**Task:**
Nothing but the lines from the one containing "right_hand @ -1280" through the one containing "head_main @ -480", both included, should be given again, each exactly as written below.

**Material to process:**
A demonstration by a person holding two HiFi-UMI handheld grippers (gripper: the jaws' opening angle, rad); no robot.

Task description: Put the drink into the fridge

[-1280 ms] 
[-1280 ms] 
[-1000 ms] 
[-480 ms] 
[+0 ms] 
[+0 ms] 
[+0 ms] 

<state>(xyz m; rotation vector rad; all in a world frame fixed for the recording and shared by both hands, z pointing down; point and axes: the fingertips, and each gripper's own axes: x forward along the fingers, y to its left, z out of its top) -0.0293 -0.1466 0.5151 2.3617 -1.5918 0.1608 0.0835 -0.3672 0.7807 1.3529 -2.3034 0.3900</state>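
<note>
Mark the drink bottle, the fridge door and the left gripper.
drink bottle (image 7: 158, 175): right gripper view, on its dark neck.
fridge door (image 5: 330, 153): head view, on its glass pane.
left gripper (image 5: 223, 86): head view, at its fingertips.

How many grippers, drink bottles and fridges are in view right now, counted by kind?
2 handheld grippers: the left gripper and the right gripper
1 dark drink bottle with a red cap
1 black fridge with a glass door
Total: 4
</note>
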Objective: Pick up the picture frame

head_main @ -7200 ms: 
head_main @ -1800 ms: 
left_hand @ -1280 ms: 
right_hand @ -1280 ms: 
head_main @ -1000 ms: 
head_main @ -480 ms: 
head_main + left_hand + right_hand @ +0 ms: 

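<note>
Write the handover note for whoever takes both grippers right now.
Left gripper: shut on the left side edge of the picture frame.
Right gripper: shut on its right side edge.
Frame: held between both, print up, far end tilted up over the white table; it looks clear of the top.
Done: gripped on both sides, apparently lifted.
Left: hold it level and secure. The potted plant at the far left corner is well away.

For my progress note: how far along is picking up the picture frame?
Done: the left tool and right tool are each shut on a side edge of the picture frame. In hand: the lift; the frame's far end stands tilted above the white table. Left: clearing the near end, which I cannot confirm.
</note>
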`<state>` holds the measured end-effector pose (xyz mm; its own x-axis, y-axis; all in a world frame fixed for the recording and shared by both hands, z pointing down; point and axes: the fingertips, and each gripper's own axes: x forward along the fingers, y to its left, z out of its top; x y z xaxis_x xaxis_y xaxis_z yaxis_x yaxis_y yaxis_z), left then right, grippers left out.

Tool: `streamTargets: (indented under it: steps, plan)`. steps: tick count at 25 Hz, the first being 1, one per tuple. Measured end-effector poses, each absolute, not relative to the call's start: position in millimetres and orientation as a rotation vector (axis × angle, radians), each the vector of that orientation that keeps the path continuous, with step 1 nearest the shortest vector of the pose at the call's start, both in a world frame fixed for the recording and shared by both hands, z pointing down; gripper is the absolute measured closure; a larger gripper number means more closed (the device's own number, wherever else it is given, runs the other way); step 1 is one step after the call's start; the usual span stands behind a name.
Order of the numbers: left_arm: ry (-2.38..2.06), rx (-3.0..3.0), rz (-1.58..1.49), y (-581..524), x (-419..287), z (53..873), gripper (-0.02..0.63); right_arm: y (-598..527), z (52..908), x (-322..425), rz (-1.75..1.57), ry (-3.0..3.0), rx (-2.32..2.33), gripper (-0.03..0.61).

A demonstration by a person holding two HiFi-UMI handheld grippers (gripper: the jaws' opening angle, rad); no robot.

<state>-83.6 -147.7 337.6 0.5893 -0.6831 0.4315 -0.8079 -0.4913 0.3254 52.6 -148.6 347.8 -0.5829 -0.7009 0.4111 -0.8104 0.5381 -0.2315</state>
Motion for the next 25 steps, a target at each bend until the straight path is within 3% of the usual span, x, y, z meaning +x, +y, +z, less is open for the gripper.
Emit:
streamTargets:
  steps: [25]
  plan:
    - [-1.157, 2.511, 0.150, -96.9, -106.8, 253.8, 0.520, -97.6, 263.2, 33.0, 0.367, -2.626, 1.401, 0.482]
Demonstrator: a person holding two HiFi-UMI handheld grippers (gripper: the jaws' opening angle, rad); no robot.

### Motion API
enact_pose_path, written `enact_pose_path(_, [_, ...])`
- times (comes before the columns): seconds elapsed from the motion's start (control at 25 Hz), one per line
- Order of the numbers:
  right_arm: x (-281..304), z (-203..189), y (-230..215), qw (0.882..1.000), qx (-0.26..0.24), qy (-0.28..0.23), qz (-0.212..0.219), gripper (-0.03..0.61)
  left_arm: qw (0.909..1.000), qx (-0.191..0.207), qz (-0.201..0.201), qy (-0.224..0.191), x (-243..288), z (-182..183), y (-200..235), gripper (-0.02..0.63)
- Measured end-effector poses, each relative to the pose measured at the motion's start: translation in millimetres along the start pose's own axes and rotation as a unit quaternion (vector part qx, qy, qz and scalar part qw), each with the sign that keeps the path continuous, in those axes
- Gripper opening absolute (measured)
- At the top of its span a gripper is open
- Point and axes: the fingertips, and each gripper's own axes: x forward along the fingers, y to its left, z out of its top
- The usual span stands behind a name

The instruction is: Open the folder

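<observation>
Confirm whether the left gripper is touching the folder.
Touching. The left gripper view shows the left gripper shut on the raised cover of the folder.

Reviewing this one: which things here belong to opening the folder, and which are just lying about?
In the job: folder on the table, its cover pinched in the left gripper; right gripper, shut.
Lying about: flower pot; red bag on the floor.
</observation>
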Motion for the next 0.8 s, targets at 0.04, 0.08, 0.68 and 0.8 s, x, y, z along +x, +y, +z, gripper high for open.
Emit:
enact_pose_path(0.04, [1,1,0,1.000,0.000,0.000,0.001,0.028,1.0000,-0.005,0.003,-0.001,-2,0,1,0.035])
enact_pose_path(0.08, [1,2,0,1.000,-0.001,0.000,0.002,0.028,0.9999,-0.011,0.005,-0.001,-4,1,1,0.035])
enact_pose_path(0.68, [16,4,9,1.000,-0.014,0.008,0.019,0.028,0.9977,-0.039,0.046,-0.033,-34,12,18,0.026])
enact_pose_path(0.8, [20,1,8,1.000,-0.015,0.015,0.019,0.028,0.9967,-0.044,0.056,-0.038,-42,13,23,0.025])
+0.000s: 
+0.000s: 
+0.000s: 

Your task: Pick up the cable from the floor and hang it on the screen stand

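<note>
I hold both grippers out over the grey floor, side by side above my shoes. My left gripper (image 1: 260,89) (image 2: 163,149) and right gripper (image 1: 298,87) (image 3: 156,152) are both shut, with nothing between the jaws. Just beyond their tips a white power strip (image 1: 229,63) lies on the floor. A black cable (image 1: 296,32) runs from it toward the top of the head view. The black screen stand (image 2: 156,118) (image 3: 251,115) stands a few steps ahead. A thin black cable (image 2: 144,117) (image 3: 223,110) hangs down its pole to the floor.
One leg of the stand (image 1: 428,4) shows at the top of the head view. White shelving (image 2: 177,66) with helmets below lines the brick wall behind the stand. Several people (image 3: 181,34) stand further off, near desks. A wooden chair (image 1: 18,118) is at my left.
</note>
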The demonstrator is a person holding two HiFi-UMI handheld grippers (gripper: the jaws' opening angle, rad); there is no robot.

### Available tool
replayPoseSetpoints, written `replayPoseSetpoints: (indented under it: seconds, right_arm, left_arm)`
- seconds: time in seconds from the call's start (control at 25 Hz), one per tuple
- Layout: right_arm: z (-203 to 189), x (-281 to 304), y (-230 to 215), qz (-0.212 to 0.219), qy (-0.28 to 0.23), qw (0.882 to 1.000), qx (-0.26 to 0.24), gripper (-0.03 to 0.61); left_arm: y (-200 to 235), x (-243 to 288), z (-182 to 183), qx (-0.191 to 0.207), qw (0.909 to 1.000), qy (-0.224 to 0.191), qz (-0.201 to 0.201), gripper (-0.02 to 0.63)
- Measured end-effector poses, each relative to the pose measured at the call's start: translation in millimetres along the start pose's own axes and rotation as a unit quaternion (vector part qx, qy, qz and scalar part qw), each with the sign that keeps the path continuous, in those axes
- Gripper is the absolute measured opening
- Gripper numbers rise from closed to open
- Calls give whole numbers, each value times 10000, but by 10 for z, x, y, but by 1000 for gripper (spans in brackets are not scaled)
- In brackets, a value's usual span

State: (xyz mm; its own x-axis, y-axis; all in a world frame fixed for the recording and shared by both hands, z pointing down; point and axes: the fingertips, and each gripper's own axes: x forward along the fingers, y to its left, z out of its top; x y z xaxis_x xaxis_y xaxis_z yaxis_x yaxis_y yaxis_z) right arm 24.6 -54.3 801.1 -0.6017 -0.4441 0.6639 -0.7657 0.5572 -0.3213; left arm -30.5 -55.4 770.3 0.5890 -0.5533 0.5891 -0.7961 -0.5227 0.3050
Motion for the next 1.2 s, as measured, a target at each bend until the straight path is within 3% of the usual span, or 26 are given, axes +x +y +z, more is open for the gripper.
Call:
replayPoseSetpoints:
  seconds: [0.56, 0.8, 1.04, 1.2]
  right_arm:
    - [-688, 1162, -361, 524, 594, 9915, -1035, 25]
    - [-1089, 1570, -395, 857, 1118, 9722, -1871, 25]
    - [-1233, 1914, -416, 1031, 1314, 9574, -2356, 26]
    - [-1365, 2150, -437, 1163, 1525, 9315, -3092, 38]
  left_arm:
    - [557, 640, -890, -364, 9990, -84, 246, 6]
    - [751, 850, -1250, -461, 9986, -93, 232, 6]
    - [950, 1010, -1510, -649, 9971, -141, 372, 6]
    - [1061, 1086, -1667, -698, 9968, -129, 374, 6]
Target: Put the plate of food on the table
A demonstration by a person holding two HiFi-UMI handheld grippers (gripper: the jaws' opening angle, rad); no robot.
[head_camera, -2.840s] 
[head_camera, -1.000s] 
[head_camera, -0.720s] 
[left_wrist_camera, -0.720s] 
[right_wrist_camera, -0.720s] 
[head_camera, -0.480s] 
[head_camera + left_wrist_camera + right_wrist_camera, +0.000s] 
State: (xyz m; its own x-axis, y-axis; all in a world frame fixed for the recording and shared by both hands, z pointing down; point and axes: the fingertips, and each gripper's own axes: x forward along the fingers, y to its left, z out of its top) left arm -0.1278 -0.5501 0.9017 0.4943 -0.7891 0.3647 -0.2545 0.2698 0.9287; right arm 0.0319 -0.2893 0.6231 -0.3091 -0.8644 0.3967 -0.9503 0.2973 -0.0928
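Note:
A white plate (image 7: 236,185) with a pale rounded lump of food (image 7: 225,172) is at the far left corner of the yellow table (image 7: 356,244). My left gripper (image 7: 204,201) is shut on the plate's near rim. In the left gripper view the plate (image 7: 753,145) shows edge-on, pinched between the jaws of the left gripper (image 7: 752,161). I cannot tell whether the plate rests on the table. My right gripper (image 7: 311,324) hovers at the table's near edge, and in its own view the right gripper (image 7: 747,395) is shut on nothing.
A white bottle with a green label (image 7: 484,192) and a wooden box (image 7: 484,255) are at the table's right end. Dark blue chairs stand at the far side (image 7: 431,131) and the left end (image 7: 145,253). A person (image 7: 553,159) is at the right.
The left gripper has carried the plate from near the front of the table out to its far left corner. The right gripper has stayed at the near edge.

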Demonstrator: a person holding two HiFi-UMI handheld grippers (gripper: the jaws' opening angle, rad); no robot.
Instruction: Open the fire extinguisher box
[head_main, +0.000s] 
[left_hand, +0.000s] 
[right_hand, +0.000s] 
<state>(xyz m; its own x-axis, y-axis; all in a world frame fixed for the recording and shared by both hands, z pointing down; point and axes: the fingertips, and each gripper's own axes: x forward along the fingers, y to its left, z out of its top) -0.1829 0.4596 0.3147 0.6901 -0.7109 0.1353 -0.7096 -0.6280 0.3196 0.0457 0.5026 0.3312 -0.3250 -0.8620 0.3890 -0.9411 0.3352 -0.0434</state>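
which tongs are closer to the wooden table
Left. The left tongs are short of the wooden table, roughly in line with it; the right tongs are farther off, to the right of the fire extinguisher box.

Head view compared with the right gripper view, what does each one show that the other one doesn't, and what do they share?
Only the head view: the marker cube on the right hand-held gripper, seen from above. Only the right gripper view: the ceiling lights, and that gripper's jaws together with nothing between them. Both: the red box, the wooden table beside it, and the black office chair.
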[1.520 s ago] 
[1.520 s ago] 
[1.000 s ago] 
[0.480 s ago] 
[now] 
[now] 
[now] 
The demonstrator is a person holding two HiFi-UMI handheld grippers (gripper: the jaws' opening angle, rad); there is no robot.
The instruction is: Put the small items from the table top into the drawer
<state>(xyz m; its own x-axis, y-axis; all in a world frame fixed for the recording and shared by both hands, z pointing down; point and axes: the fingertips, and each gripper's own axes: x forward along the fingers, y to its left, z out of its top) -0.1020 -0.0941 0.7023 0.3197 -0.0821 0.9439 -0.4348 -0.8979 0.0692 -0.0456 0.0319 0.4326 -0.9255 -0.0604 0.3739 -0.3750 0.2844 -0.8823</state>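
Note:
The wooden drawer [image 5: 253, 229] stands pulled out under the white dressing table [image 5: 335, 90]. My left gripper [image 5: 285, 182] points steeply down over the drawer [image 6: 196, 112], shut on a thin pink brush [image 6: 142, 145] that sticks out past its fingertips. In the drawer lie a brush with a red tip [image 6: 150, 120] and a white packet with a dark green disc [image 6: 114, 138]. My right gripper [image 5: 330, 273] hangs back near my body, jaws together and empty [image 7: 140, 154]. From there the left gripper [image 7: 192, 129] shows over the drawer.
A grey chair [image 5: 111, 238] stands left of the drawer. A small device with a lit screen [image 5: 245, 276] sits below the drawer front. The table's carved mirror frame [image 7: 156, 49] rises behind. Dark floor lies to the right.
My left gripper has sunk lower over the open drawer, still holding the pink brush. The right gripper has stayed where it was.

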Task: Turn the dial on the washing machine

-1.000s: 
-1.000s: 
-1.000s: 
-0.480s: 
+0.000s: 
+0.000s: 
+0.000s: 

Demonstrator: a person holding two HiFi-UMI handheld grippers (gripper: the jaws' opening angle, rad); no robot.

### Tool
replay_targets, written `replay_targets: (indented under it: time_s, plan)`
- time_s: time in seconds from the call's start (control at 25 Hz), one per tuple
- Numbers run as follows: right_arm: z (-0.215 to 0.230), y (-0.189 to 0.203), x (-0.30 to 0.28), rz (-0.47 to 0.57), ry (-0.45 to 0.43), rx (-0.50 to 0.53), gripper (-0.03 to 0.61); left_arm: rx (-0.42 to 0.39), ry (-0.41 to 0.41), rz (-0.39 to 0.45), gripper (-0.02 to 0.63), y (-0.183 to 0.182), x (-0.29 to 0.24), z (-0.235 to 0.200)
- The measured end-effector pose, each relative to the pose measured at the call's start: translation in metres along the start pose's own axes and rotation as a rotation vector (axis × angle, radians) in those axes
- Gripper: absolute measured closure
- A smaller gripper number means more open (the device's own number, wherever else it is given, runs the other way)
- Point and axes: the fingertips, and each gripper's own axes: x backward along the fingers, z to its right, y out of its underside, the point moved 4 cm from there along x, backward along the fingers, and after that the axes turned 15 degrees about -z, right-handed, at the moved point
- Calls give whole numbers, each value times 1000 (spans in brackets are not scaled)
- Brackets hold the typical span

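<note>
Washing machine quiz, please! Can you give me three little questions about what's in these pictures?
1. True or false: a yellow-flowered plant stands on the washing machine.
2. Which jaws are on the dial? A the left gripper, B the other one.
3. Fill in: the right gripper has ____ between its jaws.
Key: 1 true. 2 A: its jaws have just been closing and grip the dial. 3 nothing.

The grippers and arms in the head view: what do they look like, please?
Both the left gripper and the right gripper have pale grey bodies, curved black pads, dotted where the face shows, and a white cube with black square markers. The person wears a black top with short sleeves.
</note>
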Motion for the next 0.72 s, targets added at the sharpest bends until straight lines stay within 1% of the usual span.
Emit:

**Problem solution:**
right_hand @ -1280 ms: 
head_main @ -1000 ms: 
head_main @ -480 ms: 

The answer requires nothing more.